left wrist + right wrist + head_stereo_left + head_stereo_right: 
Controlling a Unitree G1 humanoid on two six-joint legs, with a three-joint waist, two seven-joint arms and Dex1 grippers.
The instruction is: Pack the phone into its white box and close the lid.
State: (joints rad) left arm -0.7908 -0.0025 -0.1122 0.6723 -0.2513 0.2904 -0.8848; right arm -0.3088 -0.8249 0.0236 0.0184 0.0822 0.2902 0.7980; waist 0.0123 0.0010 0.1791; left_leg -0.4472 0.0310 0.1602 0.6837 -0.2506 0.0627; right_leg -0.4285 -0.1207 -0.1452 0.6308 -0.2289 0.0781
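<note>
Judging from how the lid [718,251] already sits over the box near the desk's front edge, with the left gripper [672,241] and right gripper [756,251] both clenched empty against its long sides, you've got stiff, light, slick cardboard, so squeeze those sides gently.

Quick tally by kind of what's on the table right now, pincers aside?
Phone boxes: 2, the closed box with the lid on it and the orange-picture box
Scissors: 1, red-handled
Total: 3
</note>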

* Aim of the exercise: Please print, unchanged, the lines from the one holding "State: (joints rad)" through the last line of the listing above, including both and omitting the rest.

* Your response:
State: (joints rad) left arm -0.7908 -0.0025 -0.1122 0.6723 -0.2513 0.2904 -0.8848; right arm -0.3088 -0.8249 0.0236 0.0184 0.0822 0.2902 0.7980; waist 0.0123 0.0010 0.1791; left_leg -0.4472 0.0310 0.1602 0.6837 -0.2506 0.0627; right_leg -0.4285 -0.1207 -0.1452 0.6308 -0.2289 0.0781
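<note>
Judging from how the lid [718,251] already sits over the box near the desk's front edge, with the left gripper [672,241] and right gripper [756,251] both clenched empty against its long sides, you've got stiff, light, slick cardboard, so squeeze those sides gently.

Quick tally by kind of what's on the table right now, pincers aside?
Phone boxes: 2, the closed box with the lid on it and the orange-picture box
Scissors: 1, red-handled
Total: 3
</note>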

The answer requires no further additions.